ボトルラインの話

2005-08-26 21:20:16 | マーケティング
ec18ebc5.jpgボトムラインではない。それでは私の生活水準の話になってしまう。「ボトルライン」の話だ。聞いたことがない単語だろうが、それもそのはずで、2分前に考え付いたことばだ。

少し前に、時々行っていたバーがある。赤坂。主にカウンター方式で、中に入っているマスター(経営者)とか、雇いの女性と雑談可能で、簡単なツマミ(といってもカワキモノではない)もでてくる。普通は2~3人で行き、2時間ほどの無駄な時間(有益な時間ともいう)を過ごしたあと、三々五々に帰っていく。ウィスキーのボトルをキープしておく。一杯ずつ頼んでもいいが、面倒の極みだし、早い話が高くなる。ボトルキープすると、普通は追加コストはほぼなく、3回に一回位は5,000円位支払いは高くなる。(経営学的に言うと、割高な変動費か、割安の固定費かの選択)。

店舗形態は、いたって、あいまいで中途半端な経営であるといえばそれまでだが、各テーブルに女性がやってくる銀座方式でもなければ、古典的なBAR方式でもない。そして、最大のポイントは経営者が元銀行員であることだ。聞けば、元の店がつぶれて担保で押さえたものの、売却するにできず(随分焦がしたのだろう)困っていたのを、ちょうど早期退職でやめる行員が経営を引き受けたということ。まあ、この種の経営は、なかなか帳簿のタテヨコが合わないだろうが、そういう意味だと、銀行員はお似合いかもしれない。そして、客単価はほぼ5,000円くらい。

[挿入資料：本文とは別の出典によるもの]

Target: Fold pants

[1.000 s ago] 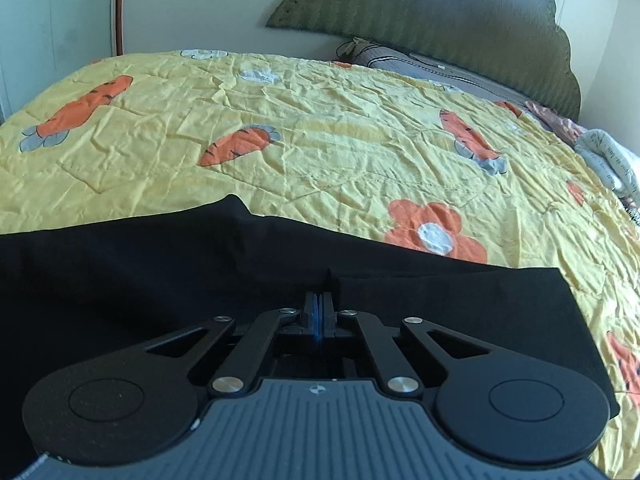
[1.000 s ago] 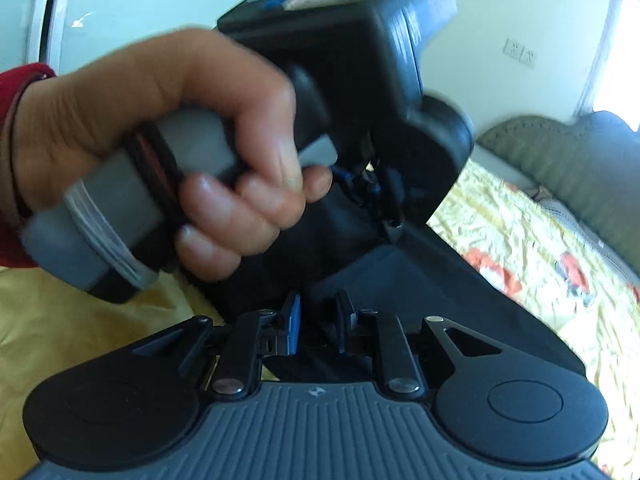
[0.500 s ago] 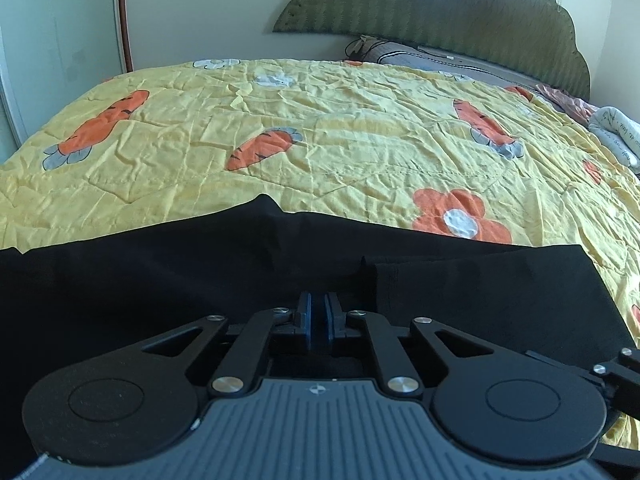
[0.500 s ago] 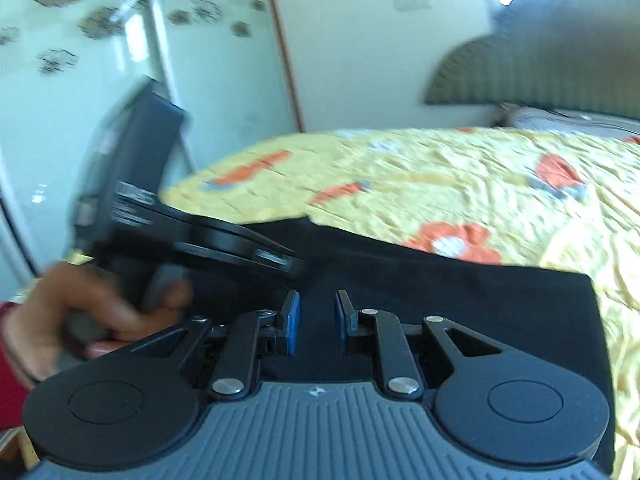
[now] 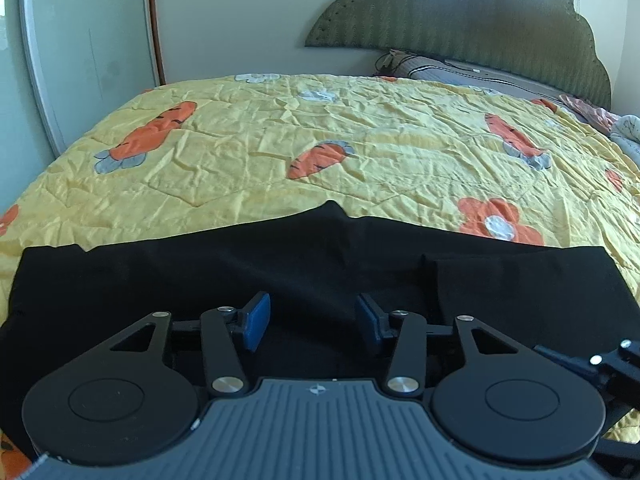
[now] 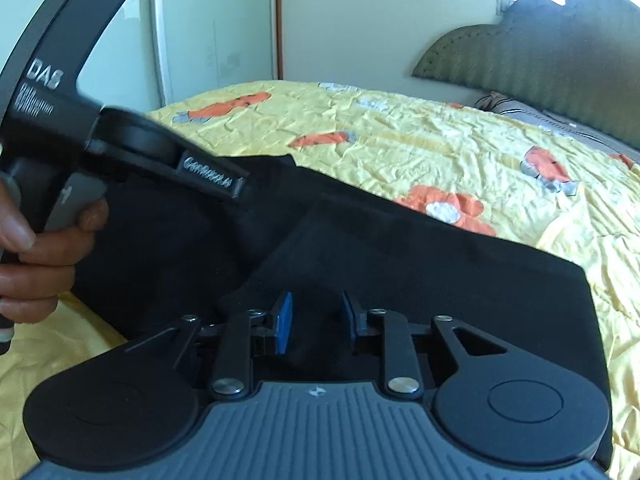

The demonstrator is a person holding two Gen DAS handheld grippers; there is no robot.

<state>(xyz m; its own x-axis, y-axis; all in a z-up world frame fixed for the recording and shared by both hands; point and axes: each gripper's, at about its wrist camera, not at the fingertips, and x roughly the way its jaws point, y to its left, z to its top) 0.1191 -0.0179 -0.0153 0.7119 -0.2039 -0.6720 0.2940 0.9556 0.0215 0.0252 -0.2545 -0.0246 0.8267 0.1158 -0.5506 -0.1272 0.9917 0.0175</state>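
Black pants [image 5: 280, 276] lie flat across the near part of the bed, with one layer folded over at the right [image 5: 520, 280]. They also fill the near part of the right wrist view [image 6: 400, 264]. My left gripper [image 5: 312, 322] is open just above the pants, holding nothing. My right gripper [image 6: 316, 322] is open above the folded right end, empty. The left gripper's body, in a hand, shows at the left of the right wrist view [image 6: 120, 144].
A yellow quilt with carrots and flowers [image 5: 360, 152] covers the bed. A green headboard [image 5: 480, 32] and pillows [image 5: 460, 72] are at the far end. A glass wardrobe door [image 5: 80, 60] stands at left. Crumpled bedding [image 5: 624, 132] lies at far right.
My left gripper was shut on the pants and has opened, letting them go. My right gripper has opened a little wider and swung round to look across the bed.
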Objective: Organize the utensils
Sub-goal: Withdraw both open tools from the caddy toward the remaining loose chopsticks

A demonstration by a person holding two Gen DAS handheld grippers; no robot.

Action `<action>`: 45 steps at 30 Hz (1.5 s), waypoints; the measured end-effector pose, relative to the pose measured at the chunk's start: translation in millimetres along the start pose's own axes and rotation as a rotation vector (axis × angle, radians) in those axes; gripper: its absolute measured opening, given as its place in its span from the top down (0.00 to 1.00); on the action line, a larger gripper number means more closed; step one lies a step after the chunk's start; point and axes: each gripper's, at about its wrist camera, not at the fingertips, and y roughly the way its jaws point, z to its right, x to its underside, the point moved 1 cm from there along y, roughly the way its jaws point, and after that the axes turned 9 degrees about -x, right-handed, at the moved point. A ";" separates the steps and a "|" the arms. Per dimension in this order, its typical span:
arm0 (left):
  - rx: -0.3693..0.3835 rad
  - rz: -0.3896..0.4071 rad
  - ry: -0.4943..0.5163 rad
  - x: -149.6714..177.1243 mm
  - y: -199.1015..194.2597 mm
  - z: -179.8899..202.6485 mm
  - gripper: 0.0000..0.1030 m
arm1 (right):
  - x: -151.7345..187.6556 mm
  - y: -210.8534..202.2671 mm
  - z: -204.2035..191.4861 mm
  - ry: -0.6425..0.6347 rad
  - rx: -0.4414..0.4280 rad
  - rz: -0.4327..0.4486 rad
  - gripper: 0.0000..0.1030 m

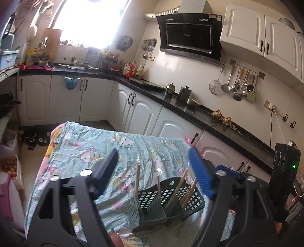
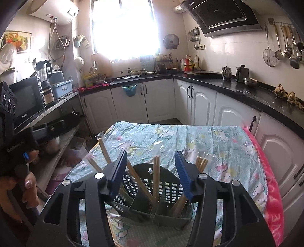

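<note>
a lived-in home kitchen

white cabinets [image 2: 201, 102] run under a black countertop [image 2: 237, 91] that bends round the corner; a slanted range hood [image 1: 190, 36] hangs on the tiled wall, with ladles and a strainer on a rail [image 1: 239, 83] beside it. a microwave [image 2: 26, 98] and blender [image 2: 44, 76] sit on a side shelf, oil bottles [image 2: 188, 63] crowd the window corner, and a water heater [image 2: 57, 9] is mounted high up (the table [image 2: 190, 136] wears a cartoon-cat cloth).
</note>
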 end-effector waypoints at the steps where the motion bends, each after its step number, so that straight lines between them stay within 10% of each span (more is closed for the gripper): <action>1: -0.005 0.006 -0.002 -0.2 -3.4 -1.4 0.19 | 0.6 -2.6 -0.1 0.001 0.001 0.002 0.47; 45: -0.049 -0.074 -0.013 72.9 -56.7 -20.0 0.11 | 75.6 -70.9 -16.6 0.003 0.010 -0.020 0.31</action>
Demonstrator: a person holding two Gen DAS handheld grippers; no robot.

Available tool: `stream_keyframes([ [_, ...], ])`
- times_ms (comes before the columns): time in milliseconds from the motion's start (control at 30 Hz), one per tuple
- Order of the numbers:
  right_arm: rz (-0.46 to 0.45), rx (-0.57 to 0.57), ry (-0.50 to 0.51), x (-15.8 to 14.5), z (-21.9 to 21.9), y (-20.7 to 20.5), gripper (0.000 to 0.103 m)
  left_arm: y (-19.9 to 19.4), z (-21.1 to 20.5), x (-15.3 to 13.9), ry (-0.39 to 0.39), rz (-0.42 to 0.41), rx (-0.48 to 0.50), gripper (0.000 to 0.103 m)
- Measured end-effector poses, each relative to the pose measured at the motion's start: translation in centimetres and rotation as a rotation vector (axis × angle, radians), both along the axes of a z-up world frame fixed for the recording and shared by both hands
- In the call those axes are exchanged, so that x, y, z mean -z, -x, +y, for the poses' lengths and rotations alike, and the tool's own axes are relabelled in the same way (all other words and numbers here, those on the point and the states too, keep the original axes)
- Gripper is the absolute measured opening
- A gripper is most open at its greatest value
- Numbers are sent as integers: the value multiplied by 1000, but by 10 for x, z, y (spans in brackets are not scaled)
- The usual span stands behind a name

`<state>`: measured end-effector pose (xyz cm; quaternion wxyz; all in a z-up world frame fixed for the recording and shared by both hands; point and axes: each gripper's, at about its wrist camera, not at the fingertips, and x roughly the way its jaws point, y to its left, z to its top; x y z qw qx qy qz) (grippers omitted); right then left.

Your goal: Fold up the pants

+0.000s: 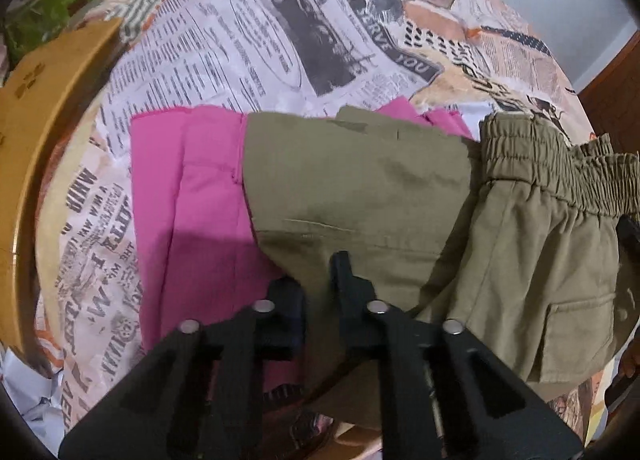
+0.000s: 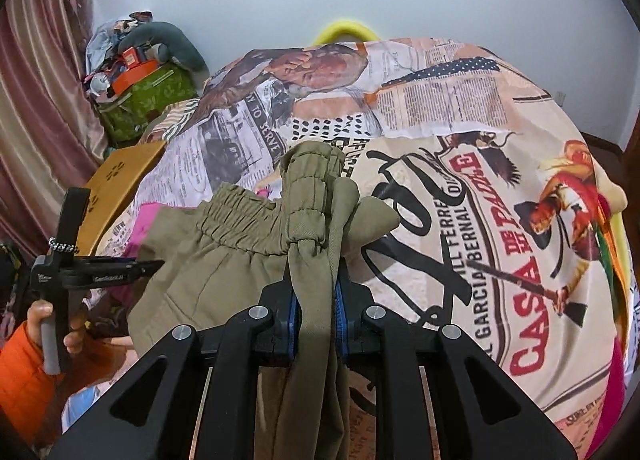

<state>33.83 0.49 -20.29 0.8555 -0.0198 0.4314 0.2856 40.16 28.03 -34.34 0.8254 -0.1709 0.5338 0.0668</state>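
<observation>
The olive-green pants (image 1: 360, 188) with an elastic waistband (image 1: 560, 164) are held up over a bed with a newspaper-print cover (image 1: 240, 40). My left gripper (image 1: 316, 292) is shut on a fold of the pants' fabric. My right gripper (image 2: 316, 300) is shut on bunched olive cloth by the waistband (image 2: 312, 180), which sticks up past its fingers. In the right wrist view the left gripper (image 2: 152, 266) shows at the left, pinching the pants' edge (image 2: 208, 272).
A folded pink garment (image 1: 192, 196) lies on the bed under the pants. A wooden board (image 1: 44, 148) stands at the bed's left side. A green bag with clutter (image 2: 148, 100) sits by a curtain (image 2: 40, 100). A yellow rim (image 2: 344, 30) shows behind the bed.
</observation>
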Motion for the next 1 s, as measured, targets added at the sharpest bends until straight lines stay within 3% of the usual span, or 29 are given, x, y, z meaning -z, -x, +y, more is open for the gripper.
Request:
stream_keyframes([
  [167, 3, -7, -14, -5, 0, 2, 13, 7, 0, -20, 1, -28, -13, 3],
  [333, 16, -32, -42, -17, 8, 6, 13, 28, 10, -60, 7, -107, -16, 3],
  [467, -18, -62, -42, -28, 28, 15, 13, 42, 19, -91, -81, -153, -21, 2],
  [600, -68, -98, -49, -40, 59, 18, 13, 49, 38, -104, -157, -162, -50, 2],
  [800, -90, -132, -32, -28, 105, 3, 13, 47, 72, -82, -149, -123, -114, 3],
  [900, -76, -148, 12, -9, 122, -6, 13, 40, 80, -57, -132, -59, -114, 4],
  [1000, -30, -150, 60, 13, 125, -12, 15, 38, 83, -32, -172, 8, -117, 6],
])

要するに、そのクラスの店ということ。

しばらく足を運んでいたのは、こういうあいまいな店は、「二軒目にちょっと寄って」に便利というのであったのだが・・・

ところが、ある時、ふと気が付いたのだが、いきなりテーブルに置かれるボトルの中のウィスキーの残量が少し減っているのではないだろうか?と疑いがよぎる。まさか、銀行員が?いや元銀行員だからこそか?とか色々な疑問が頭の中をカラー渦巻きで回る。そして、思いついた検証方法は、帰り際に、液面のラインに合わせ、ラベルに小さな目印の線を書き入れる。そして次回に確認したのだが、驚くことに約7ミリほど減っている。私の知人が来て勝手に飲んだとは思えないし、新たなボトルを入れ直したとするとこのラインそのものも消滅しているはず。自然蒸発か?ありえない。そして、二度三度にわたり、不自然な蒸発が確認された段階で、人為的行為として確信したわけだ。

ボトルキープシステムでは、すでに顧客が代金を払っているのだから、店舗側は顧客の商品を保管しているということであるのだから、保管料のつもりなのだろうか。逆日歩か?。おそらく、スポット客がシングルの水割りでも注文した時のため、少しずつ掠めているのだろう。

当然ながら、その後、ボトルを空にした後、「しばらく来なくなるから、次のボトルは入れないでいいから」と自然なお別れをしてしまった。例は悪いが、付き合っている異性がちょくちょく自分の財布から1,000円札を失敬するような話だ。

ところで、この話を、もう少しだけ高級(予算8,000円/人)店のチーママに意見を求めたところ、意外な答えだったのだ。「逆」、というのだ。基本的にボトルキープシステムであると、何らかの理由で期限切れとなるものが出る。そして、保管場所に余裕がある間はとっておけるが、それにも限界はあるし、1年近くたてば、所有権放棄とみなしてもいいし、もとより会社のカネをつかって交際費にしている人たちの場合、サイフの痛みを感じないわけだ。その結果、処分すべきウィスキーが溜まるとどうするかというと、キープしている現在の顧客の液量に足してしまうということだそうだ(品質劣化はないから)。

つまり、もともと顧客毎に来店パターンがあって、1本のボトルを小刻みに使う人とか、無造作に使う人とかいろいろなのだが、ボトルが最後の1センチとかなると、次に来なくなったりするそうなのである。つまり、次にくると残り1センチまで減りそうなボトルには、あらかじめ注ぎ足しておくそうなのだ。酒屋ではないのだから利益の源泉は、ボトル販売個数にあるわけではなく、累計顧客数にあるというわけだ。奥は深い。元銀行員敗れたり!(かな?)